PROMPT
Lines below that hold the word "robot" must be copied in full.

-*-*-

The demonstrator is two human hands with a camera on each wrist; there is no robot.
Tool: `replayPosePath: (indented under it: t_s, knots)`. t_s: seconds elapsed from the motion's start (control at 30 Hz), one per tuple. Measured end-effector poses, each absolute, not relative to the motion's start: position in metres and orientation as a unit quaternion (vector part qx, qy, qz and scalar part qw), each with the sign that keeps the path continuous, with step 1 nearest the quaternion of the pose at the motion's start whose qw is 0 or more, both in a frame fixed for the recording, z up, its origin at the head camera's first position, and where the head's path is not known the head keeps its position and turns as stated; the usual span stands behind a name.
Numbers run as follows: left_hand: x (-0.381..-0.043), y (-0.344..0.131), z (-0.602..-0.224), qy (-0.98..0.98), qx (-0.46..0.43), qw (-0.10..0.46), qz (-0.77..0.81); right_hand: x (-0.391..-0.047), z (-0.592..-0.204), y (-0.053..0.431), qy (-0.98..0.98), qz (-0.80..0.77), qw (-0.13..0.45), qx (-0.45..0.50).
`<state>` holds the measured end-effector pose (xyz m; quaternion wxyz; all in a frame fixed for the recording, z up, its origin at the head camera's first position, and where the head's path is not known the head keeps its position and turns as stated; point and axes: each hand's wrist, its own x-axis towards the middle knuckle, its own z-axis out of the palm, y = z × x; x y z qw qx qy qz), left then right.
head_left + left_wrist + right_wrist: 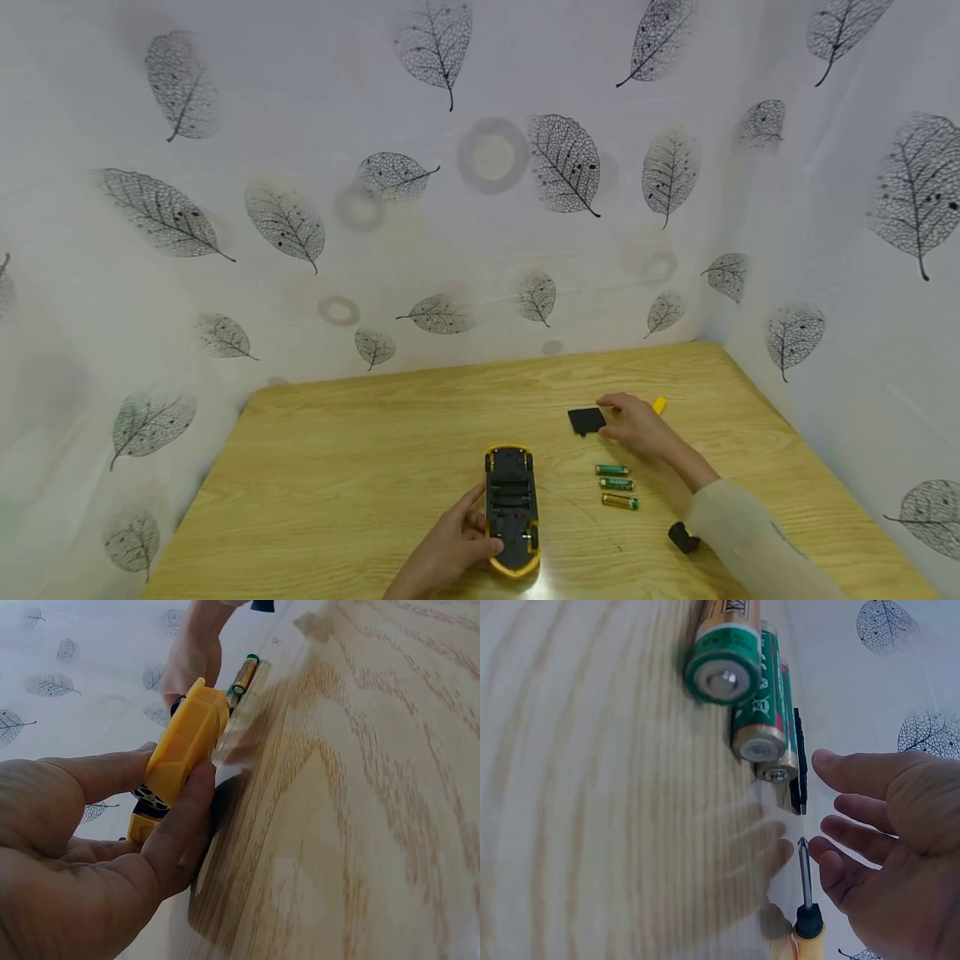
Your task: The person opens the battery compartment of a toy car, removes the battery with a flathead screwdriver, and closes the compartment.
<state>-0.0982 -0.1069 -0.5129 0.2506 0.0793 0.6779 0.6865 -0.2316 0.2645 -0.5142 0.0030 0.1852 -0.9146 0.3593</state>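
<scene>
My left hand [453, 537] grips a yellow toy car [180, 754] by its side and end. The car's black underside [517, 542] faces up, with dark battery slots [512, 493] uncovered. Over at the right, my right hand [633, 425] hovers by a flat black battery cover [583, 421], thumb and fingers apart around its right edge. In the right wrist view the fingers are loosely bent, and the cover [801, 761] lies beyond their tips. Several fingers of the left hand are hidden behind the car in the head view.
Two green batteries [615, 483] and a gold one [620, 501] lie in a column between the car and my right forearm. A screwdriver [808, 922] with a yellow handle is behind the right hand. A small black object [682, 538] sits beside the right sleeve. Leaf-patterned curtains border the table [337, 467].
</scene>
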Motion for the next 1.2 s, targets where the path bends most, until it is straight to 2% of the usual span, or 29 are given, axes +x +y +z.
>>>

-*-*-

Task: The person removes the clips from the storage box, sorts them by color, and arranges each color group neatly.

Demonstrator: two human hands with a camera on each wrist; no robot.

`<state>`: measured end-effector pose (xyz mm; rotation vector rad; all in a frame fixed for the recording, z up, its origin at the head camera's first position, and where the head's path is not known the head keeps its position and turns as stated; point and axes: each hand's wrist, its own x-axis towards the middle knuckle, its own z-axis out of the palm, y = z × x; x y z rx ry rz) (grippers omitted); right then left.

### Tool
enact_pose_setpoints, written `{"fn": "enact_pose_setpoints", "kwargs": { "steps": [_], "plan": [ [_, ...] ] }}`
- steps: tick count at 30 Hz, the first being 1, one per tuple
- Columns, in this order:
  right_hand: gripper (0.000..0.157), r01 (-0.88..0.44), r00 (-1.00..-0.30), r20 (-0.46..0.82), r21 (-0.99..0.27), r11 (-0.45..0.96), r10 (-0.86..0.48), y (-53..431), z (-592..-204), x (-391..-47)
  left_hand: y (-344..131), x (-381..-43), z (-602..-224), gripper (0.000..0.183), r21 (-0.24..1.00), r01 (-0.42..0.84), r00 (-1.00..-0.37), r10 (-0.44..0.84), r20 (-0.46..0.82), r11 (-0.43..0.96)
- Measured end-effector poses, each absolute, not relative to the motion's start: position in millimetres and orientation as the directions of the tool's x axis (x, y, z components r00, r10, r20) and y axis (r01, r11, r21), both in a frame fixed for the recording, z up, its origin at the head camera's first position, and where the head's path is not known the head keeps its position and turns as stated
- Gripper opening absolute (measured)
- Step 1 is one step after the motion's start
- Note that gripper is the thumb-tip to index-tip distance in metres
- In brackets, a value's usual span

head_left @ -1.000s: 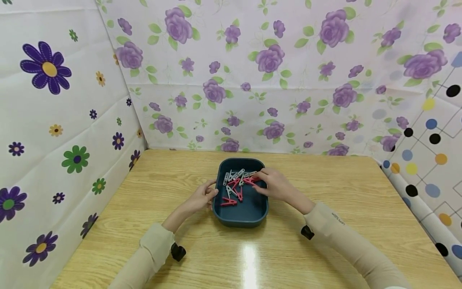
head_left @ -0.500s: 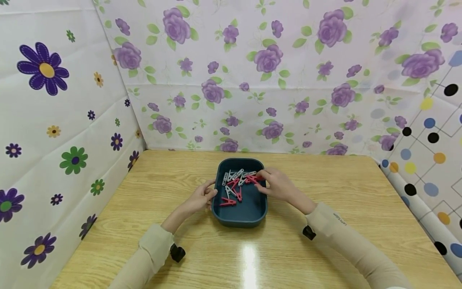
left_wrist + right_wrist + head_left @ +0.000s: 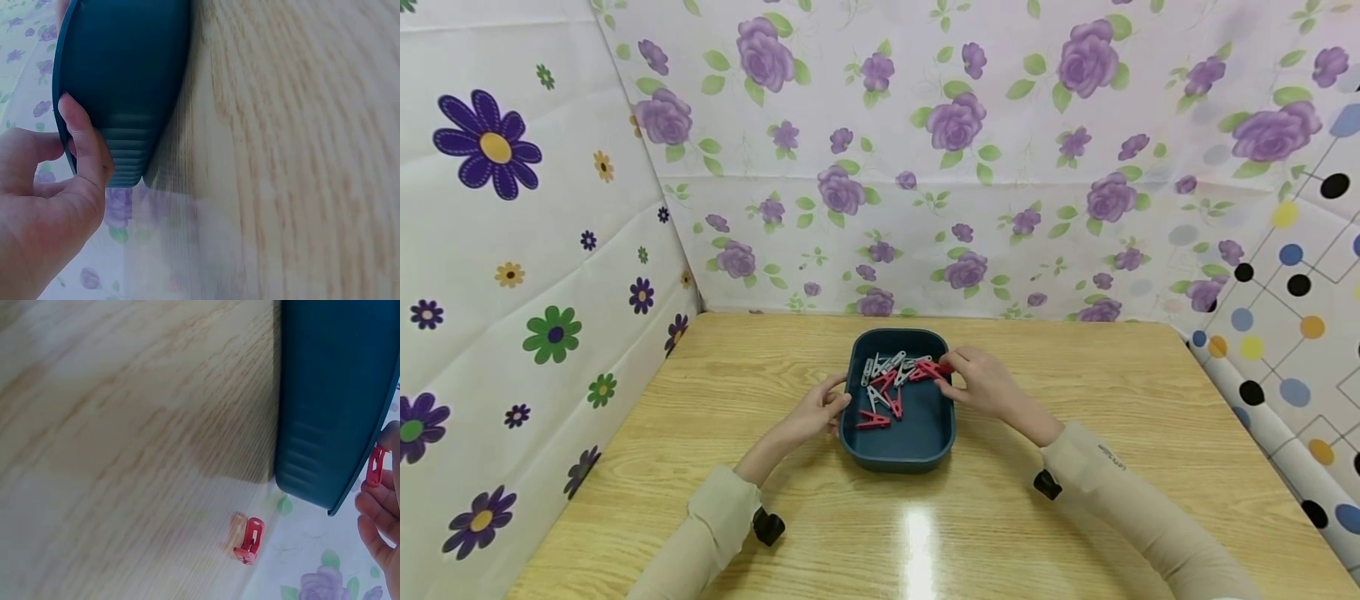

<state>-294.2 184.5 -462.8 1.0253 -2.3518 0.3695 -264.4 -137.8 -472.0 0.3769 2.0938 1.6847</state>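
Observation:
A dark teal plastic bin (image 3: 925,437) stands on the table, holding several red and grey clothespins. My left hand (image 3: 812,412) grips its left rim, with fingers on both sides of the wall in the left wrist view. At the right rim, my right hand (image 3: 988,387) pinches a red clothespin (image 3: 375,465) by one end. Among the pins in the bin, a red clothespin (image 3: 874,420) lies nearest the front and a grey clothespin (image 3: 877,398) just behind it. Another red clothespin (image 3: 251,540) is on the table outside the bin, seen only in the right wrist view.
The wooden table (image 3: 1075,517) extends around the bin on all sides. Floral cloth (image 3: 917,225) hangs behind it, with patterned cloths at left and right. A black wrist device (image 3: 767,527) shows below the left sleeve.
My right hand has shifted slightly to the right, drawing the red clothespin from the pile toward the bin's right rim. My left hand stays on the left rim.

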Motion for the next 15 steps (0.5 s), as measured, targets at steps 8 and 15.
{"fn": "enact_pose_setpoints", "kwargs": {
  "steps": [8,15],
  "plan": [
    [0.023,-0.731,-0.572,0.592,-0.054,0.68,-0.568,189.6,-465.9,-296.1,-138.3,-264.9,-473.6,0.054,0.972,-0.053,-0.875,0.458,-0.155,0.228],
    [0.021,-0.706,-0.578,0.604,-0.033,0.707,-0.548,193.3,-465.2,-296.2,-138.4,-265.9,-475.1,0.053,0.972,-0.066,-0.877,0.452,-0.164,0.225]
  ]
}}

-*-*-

RESPONSE
The demonstrator is two human hands with a camera on each wrist; there is no robot.
Demonstrator: two human hands with a camera on each wrist; no robot.

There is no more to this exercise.